Dans la seconde partie, l'auteur nous donne à lire une analyse politique comparative, plutôt aride et peu éclairante sur le sujet, avec une longue digression sur le métier de 'plaideur' à Bruxelles. La France est mise en cause dans un rapport sur la liberté religieuse du Département d’État des États-Unis (septembre 1999). L'ONU, l'OSCE sont interpellées sur cette question par des représentants d'ONG (CAP-LC, Human Rights Without Frontiers). La situation de la France est difficilement tenable.

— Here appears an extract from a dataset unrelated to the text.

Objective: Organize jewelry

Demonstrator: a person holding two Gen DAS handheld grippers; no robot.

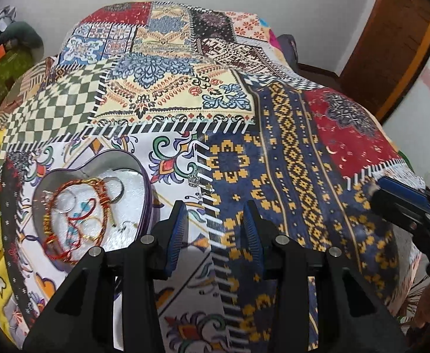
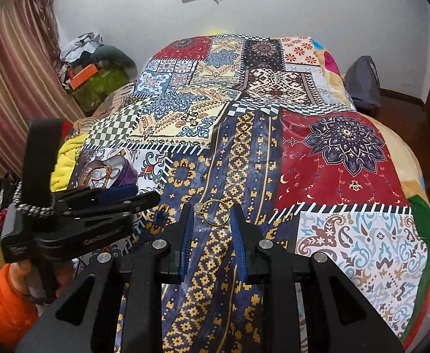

L’État préfère alors laisser le "sale boulot" aux associations antisectes (UNADFI) qu'il finance massivement et dont la survie serait compromise sans ce soutien.

 

Alors que l'auteur a forcément dû utiliser les Témoins de Jéhovah comme analyseur social, il escamote la condamnation de la France par la Cour européenne des droits de l'Homme en 2011 dans le cas des Témoins de Jéhovah, qui sont à cette occasion réhabilités en tant qu'entité religieuse qui obtiendra d'ailleurs par la suite tous les avantages octroyés aux religions en France. Ce point est pourtant déterminant comme l'auteur l'avait précisé dans sa première partie : sans l'apport chiffré de ce groupe, la lutte de l’État contre "les sectes" n'aurait certainement jamais vu le jour. D'ailleurs, d'après l'auteur, la lutte contre les sectes en France n'est plus aujourd'hui qu'un "marronnier" journalistique.